Il romanzo come allegoria

L’allegoria è una di quelle parole (e figure retoriche) che tutti gli scrittori dovrebbero conoscere. La sua conoscenza e il suo utilizzo possono portare molto lontano. Non sarà inutile, come nel caso della metafora, richiamarne il significato etimologico:

  allegorìa s. f. [dal lat. tardo allegorĭa, gr. ἀλληγορία, comp. di ἄλλος «altro» e tema di ἀγορεύω «parlare»]. – 1. Figura retorica, per la quale si affida a una scrittura (o in genere a un contesto, anche orale) un senso riposto e allusivo, diverso da quello che è il contenuto logico delle parole: l’a. dell’«Amorosa visione» del Boccaccio; le a. della «Divina Commedia».

L’allegoria ci aiuta a comprendere che un testo può avere diversi significati: quello letterale, che deriva dal combinarsi degli eventi in una trama più o meno riuscita, e uno più profondo, o molti. Il lettore li può afferrare e derivare dalla riflessione e dall’analisi del testo. Ecco che si va quindi propria alla radice della parola, che vuol dire «parlare d’altro».
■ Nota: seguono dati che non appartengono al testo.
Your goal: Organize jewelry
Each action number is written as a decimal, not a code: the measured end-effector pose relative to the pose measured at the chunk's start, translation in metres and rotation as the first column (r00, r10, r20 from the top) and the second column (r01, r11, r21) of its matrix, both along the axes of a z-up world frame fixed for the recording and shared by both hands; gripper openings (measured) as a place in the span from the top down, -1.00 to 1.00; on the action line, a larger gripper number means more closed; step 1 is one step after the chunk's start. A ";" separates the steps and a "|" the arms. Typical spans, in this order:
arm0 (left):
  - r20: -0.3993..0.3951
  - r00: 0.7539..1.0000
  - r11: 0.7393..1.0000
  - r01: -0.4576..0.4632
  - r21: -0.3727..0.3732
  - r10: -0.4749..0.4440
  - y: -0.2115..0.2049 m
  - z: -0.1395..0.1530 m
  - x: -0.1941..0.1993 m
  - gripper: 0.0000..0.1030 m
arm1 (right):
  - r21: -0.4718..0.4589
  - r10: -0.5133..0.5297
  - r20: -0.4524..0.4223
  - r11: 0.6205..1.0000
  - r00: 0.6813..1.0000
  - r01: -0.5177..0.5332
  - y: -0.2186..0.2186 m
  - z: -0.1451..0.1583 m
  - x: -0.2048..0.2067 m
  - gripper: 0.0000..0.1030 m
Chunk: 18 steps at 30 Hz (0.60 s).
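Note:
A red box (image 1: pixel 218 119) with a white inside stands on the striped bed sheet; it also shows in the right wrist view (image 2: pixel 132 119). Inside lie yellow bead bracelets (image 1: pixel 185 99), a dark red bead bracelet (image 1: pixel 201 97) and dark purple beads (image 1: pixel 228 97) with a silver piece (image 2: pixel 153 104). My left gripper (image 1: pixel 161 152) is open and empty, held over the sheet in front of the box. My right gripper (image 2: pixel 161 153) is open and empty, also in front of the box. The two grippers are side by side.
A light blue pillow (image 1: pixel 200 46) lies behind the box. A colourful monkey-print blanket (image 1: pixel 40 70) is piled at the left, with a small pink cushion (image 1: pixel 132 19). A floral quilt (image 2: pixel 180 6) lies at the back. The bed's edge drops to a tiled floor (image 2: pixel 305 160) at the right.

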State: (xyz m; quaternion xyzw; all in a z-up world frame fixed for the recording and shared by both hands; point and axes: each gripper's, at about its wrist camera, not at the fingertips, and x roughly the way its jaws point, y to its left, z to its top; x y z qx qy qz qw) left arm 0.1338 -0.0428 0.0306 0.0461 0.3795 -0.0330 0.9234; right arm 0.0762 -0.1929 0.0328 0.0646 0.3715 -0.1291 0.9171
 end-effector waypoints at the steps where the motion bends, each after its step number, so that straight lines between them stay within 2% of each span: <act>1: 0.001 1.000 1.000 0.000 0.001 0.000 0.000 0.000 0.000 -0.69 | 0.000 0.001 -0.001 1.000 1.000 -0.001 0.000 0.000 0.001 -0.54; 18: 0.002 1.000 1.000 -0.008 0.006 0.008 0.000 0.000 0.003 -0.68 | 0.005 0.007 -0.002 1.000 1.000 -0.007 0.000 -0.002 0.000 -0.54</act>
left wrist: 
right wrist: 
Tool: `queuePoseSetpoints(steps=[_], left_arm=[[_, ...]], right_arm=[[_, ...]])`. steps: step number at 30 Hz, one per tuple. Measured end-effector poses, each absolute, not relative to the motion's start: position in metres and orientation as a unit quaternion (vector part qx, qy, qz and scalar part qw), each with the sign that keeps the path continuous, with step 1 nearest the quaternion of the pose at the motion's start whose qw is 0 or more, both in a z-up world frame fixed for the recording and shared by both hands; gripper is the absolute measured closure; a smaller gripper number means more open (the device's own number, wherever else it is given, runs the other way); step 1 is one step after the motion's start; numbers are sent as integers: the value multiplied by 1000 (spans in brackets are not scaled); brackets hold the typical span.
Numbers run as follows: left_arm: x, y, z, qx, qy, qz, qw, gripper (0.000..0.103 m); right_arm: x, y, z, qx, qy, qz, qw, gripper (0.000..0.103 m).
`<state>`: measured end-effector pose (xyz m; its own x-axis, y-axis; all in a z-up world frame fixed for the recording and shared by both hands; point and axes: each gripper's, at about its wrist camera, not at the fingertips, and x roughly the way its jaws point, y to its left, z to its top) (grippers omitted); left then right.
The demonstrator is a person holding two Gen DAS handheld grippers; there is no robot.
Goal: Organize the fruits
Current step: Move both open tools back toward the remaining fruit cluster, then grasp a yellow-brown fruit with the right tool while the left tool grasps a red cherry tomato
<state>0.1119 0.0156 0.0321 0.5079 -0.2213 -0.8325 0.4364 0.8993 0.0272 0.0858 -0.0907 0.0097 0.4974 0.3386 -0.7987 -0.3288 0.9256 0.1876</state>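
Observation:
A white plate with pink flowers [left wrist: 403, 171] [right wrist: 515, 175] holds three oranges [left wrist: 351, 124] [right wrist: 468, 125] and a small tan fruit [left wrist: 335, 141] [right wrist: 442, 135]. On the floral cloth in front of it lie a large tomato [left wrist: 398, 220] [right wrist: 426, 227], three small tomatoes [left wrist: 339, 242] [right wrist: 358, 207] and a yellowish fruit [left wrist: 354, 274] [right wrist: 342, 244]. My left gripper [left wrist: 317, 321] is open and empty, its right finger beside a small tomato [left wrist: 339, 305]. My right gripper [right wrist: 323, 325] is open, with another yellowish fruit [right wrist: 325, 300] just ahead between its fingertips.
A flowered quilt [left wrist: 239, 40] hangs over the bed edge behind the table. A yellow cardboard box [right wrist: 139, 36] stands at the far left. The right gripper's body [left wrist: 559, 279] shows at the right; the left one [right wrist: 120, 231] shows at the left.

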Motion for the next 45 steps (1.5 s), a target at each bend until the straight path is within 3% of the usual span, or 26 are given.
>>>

I romanzi allegorici sono spesso classici della letteratura e sono stati scritti in tutte le epoche. Un autore che si espresso, per esempio, in termini allegorici è Italo Calvino. Quando pensiamo ai suoi romanzi brevi Il visconte dimezzato, oppure Il barone rampante – facenti parte della Trilogia degli antenati  –  non possiamo non cogliere in queste opere un senso che trascende la trama e intende dirci qualcosa di più sul mondo. Del resto, la vocazione intellettuale di Calvino era proprio quella di una letteratura che fosse anche rappresentazione della vita e del mondo.

Il visconte dimezzato come allegoria: il visconte che viene scisso a metà, una metà assolutamente buona e un’altra cattiva, condensa in sé diversi significati allegorici: la lotta tra il bene e il male, presenti nella coscienza dell’uomo, e la necessità di conciliare gli opposti attraverso una sintesi culturale. Perfino la suddivisione in blocchi al tempo della guerra fredda (epoca alla quale appartiene il romanzo, che è del 1952) può essere intuita o vista in questo novel.

Il barone rampante come allegoria: la storia del ragazzo che sale sugli alberi e non ne vuole più scendere, e organizza tutta la sua vita attraverso un punto diverso, è un’allegoria della distanza che l’intellettuale deve tenere dal mondo per comprenderlo. Il romanzo data 1957 ed è una riflessione più matura e disillusa di Calvino, che si rifugia ormai nel fantastico, lontano dalle atmosfere partigiane de Il sentiero dei nidi di ragno e delle illusioni sulla resistenza che aveva caratterizzato il suo esordio come scrittore. Quest’opera si apre a un senso più ampio: possiamo leggervi semplicemente la storia raccontata, o nel seguire le vicende di Cosimo troviamo quelle di chiunque muti il suo punto di vista per vedere bene le cose, sia esso artista, poeta, scrittore o scienziato (in questo senso, l’allegoria della storia potrebbe richiamare la molteplicità dei punti di vita per comprendere meglio la vita).